Die Linke im Kreistag Wesel

Die Fraktion Die Linke im Kreistag Wesel hat erneut die Ausrufung des Klimanotstands im Kreis Wesel beantragt. Hintergrund sind die weiter zunehmenden Folgen der Klimakrise sowie aus Sicht der Fraktion unzureichende Fortschritte bei Klimaschutz- und Anpassungsmaßnahmen auf Kreisebene. 

„Die Auswirkungen der Klimakrise sind längst im Kreis Wesel angekommen“, erklärt Klaus Winter für die Fraktion Die Linke im Kreistag Wesel. „Hitzeperioden, Starkregen, Dürre und Hochwasser belasten bereits heute Menschen, Infrastruktur und öffentliche Daseinsvorsorge.“

Nach Einschätzung der Fraktion reichen die bisherigen Maßnahmen auf Kreis-, Landes- und Bundesebene nicht aus, um die Klimaziele des Pariser Abkommens einzuhalten oder die Folgen der Erderwärmung wirksam zu bewältigen. Auch die kreiseigene Klimaoffensive muss deutlich nachgeschärft werden, um verbindlicher, konkreter und wirksamer zu werden.

Neben dem Klimaschutz gewinnt die Klimaanpassung zunehmend an Bedeutung. Der Kreis Wesel muss seine Resilienz gegenüber Extremwetterereignissen wie Hitzewellen, Starkregen, Dürre und Hochwasser deutlich stärken. Dazu gehören wirksame Hitzeschutzmaßnahmen, der Ausbau von Grün- und Verschattungsstrukturen, eine klimaangepasste Infrastrukturplanung sowie der gezielte Schutz kritischer Infrastruktur und besonders betroffener Bevölkerungsgruppen.

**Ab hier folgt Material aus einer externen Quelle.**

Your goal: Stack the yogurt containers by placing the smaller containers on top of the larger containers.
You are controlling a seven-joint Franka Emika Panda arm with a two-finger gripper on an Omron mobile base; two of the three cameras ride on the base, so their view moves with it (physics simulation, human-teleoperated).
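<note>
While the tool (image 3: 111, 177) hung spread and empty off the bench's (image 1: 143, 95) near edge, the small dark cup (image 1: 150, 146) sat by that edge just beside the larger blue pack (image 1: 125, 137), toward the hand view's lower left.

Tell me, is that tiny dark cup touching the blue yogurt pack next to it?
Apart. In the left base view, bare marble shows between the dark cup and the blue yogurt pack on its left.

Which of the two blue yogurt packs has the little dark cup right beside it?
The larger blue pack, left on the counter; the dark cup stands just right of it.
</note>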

„Die Ausrufung des Klimanotstands ist ein politisches Signal der Verantwortung“, betont Winter. „Es braucht endlich verbindliches Handeln und messbare Fortschritte. Das 1,5-Grad-Ziel bleibt dabei der Maßstab unseres Handelns. Wer heute entscheidet, entscheidet über die Lebensbedingungen kommender Generationen. Diese Verantwortung darf nicht relativiert werden, sondern muss politisch konsequent eingelöst werden“, so Winter abschließend.